• PROBLEM STATEMENT
All of the lines below should be printed again exactly as they are.

========================

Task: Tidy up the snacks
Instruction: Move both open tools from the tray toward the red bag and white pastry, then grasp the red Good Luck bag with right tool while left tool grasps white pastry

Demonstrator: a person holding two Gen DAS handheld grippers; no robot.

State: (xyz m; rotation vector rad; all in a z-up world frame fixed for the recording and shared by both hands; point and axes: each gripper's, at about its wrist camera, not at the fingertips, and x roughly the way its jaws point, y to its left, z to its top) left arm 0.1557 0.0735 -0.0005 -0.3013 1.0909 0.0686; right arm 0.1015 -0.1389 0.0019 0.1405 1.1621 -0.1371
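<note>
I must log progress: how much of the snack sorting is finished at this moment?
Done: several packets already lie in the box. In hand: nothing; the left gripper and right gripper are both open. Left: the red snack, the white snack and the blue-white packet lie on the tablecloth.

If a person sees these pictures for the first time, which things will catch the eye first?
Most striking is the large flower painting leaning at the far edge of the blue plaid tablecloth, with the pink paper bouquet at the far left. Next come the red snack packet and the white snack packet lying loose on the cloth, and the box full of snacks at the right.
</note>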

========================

• RESPONSE TO THE TASK
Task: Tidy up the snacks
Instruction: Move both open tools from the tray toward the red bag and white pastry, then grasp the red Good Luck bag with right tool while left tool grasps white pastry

Demonstrator: a person holding two Gen DAS handheld grippers; no robot.

State: (xyz m; rotation vector rad; all in a z-up world frame fixed for the recording and shared by both hands; point and axes: each gripper's, at about its wrist camera, not at the fingertips, and x roughly the way its jaws point, y to its left, z to its top) left arm 0.1557 0.0735 -0.0005 -0.3013 1.0909 0.0686; right arm 0.1015 -0.1389 0.0019 0.1405 1.1621 -0.1371
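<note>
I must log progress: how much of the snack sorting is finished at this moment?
Done: several packets already lie in the box. In hand: nothing; the left gripper and right gripper are both open. Left: the red snack, the white snack and the blue-white packet lie on the tablecloth.

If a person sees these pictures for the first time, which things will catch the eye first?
Most striking is the large flower painting leaning at the far edge of the blue plaid tablecloth, with the pink paper bouquet at the far left. Next come the red snack packet and the white snack packet lying loose on the cloth, and the box full of snacks at the right.
</note>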

The response to the exercise is now complete.